======== Provided material

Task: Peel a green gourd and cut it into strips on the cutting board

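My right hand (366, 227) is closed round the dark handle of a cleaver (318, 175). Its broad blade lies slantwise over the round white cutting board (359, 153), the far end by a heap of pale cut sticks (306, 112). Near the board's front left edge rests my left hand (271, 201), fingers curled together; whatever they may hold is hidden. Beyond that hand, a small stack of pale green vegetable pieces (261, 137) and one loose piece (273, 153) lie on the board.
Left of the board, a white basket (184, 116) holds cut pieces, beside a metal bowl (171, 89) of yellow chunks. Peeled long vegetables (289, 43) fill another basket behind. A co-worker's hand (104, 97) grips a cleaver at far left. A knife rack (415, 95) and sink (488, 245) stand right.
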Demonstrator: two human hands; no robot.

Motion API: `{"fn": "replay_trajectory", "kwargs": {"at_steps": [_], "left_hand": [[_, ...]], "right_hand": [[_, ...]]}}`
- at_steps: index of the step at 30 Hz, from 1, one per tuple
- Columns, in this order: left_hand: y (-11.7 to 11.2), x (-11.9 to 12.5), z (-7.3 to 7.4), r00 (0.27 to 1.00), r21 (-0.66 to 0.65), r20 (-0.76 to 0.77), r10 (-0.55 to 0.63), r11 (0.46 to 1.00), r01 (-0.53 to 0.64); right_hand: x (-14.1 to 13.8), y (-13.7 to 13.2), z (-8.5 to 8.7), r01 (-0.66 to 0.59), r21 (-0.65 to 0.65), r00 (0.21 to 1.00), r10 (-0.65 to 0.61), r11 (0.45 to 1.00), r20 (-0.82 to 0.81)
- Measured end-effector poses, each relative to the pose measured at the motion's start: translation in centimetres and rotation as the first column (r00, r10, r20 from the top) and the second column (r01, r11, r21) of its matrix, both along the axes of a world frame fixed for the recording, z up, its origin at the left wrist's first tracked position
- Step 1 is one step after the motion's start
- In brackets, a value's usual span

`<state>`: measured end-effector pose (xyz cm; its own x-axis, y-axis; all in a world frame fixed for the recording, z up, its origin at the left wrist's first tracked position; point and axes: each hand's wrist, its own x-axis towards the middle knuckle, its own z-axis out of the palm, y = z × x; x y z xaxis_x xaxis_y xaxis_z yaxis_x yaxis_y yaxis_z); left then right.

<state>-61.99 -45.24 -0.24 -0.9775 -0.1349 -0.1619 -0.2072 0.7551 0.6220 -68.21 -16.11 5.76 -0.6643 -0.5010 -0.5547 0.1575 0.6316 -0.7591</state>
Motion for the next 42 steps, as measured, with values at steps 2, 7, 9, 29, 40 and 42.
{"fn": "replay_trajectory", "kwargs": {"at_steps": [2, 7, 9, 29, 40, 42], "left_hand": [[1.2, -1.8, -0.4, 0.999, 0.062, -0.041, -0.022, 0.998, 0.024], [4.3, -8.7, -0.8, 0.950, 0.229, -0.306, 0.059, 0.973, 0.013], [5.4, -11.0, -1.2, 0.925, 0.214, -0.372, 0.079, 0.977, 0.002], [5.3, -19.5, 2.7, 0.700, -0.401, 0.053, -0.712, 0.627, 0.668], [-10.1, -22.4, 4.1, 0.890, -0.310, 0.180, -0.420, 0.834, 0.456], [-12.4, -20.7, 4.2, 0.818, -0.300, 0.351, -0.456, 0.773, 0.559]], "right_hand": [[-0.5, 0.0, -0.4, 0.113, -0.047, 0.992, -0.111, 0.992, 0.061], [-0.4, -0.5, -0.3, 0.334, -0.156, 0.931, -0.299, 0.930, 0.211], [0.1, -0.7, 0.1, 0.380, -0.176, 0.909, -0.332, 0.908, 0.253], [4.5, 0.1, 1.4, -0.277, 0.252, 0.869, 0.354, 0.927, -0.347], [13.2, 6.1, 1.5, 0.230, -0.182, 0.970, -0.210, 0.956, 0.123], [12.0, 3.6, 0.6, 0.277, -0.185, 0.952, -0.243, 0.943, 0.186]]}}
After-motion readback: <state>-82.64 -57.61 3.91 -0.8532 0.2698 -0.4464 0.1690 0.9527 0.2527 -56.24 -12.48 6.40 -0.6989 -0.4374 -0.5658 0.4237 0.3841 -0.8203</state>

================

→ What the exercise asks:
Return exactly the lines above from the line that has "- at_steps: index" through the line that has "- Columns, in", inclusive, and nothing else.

→ Exercise answer:
- at_steps: index of the step at 30 Hz, from 1, one per tuple
- Columns, in this order: left_hand: y (-11.7 to 11.2), x (-11.9 to 12.5), z (-7.3 to 7.4), r00 (0.27 to 1.00), r21 (-0.66 to 0.65), r20 (-0.76 to 0.77), r10 (-0.55 to 0.63), r11 (0.46 to 1.00), r01 (-0.53 to 0.64); right_hand: x (-14.1 to 13.8), y (-13.7 to 13.2), z (-8.5 to 8.7), r01 (-0.66 to 0.59), r21 (-0.65 to 0.65), r00 (0.21 to 1.00), r10 (-0.65 to 0.61), r11 (0.45 to 1.00), r20 (-0.82 to 0.81)

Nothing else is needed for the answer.